Differential expression between drought-tolerant and drought-sensitive sugarcane under mild and moderate water stress as revealed by a comparative analysis of leaf transcriptome.

PeerJ 2020 28;8:e9608. Epub 2020 Jul 28.

National Omics Center (NOC), National Science and Technology Development Agency (NSTDA), Thailand Science Park, Pathum Thani, Thailand.
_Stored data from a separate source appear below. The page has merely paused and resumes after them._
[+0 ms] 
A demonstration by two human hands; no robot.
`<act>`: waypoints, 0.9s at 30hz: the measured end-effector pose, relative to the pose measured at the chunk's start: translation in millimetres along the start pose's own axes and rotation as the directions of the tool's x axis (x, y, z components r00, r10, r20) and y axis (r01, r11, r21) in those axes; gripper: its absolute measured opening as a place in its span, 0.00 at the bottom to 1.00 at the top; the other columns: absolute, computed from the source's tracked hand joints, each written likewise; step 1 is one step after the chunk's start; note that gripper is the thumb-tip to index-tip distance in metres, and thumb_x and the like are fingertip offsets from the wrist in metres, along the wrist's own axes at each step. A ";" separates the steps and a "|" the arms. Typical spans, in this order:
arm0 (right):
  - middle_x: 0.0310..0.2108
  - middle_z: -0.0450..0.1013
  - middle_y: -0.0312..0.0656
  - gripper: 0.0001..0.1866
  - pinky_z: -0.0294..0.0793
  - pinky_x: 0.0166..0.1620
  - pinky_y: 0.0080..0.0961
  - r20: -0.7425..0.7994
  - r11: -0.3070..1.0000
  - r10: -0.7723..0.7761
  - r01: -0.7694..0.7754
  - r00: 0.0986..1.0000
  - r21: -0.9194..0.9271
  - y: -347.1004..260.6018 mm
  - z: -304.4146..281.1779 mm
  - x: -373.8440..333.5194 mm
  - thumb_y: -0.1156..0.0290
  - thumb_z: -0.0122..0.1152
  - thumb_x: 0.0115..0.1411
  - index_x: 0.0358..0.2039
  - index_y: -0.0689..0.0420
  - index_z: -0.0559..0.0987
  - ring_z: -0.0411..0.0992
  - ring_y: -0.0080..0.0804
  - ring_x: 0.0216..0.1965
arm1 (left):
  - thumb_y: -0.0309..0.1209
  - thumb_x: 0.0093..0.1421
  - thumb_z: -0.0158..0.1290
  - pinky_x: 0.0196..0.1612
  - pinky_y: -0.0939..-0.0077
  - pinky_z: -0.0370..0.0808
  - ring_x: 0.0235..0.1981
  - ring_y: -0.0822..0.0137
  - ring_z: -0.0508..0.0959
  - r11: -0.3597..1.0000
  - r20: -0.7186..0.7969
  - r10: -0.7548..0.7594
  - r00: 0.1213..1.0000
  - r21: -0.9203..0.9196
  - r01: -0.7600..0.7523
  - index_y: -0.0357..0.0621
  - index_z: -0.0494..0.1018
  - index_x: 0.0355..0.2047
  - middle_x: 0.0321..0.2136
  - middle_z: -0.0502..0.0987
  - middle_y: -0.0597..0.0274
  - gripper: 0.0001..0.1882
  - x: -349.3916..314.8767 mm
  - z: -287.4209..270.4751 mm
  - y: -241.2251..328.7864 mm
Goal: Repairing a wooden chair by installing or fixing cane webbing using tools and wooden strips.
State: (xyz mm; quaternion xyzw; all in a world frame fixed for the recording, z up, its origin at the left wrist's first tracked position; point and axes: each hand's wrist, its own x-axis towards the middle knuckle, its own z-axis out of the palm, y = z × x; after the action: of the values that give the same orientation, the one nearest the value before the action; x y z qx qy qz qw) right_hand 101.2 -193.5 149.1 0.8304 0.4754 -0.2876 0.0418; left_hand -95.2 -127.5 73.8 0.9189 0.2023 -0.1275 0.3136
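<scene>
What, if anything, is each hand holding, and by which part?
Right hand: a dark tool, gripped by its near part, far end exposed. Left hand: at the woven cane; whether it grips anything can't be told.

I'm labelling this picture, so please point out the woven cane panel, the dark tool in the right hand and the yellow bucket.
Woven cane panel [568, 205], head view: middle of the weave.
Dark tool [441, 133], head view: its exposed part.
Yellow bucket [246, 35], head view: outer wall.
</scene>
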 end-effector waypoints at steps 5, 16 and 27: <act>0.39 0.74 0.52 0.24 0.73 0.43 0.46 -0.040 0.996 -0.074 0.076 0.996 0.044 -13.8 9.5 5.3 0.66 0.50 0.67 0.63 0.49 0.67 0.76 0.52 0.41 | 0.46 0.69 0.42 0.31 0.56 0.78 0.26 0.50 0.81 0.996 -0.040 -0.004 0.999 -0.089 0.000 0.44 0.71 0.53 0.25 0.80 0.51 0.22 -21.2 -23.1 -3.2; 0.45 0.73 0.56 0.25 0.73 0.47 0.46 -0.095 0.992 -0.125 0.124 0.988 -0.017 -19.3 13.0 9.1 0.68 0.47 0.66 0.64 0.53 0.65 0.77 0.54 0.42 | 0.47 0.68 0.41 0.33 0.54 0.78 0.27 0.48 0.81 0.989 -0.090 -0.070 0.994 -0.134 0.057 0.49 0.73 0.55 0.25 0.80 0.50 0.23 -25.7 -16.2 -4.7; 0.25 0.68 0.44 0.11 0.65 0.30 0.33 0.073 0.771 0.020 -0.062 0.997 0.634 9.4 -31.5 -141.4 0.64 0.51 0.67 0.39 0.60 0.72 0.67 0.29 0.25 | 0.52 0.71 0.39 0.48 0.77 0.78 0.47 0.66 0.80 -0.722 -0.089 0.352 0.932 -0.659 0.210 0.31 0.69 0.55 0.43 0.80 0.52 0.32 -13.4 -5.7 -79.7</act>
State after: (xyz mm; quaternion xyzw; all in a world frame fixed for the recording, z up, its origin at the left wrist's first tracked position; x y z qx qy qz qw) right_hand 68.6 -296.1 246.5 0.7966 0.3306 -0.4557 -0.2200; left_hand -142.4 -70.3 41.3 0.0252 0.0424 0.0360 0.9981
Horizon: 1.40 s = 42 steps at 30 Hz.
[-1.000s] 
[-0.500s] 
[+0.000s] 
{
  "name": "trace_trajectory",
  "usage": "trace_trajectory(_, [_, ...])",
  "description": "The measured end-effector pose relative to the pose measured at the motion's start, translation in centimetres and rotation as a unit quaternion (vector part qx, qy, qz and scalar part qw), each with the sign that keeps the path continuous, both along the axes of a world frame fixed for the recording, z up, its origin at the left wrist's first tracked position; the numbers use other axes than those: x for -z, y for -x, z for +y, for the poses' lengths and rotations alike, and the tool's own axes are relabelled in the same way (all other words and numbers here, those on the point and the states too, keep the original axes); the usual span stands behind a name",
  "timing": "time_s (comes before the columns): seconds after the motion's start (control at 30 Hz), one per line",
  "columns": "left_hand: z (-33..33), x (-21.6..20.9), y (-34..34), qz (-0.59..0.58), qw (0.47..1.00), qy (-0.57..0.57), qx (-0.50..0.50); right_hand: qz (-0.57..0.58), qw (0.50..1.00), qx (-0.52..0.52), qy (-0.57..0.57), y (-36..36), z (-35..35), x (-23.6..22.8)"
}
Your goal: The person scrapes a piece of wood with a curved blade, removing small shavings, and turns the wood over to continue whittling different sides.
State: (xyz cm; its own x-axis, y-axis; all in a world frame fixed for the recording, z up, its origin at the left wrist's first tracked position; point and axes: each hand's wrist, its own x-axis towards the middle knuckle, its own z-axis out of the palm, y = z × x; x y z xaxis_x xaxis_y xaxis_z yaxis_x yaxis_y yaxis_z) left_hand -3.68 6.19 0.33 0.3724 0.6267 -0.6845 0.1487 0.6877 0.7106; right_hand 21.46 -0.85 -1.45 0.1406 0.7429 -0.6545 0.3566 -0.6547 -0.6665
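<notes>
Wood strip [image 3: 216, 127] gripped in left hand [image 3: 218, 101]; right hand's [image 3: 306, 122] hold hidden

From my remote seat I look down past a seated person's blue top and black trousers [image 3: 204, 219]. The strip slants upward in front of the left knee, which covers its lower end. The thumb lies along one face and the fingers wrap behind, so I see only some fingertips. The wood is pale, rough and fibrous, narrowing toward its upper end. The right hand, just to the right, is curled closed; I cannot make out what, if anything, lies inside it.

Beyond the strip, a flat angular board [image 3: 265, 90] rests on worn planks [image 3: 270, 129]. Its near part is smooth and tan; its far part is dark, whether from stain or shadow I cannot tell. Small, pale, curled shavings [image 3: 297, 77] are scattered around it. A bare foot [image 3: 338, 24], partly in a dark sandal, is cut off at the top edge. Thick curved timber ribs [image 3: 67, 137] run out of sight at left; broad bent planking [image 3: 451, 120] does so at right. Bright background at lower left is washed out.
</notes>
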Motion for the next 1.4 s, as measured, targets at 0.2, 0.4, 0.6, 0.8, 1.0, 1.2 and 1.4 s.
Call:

Sugarcane contributes 80% of global sugar production and to bioethanol generation for the bioenergy industry. Its productivity is threatened by drought that can cause up to 60% yield loss. This study used RNA-Seq to gain a better understanding of the underlying mechanism by which drought-tolerant sugarcane copes with water stress. We compared gene expression in KPS01-12 (drought-tolerant genotype) and UT12 (drought-sensitive genotype) that have significantly different yield loss rates under drought conditions. We treated KPS01-12 and UT12 with mild and moderate water stress and found differentially expressed genes in various biological processes. KPS01-12 had higher expression of genes that were involved in water retention, antioxidant secondary metabolite biosynthesis, and oxidative and osmotic stress response than UT12. In contrast, the sensitive genotype had more down-regulated genes that were involved in photosynthesis, carbon fixation and Calvin cycle than the tolerant genotype. Our obtained expression profiles suggest that the tolerant sugarcane has a more effective genetic response than the sensitive genotype at the initiation of drought stress. The knowledge gained from this study may be applied in breeding programs to improve sugarcane production in drought conditions.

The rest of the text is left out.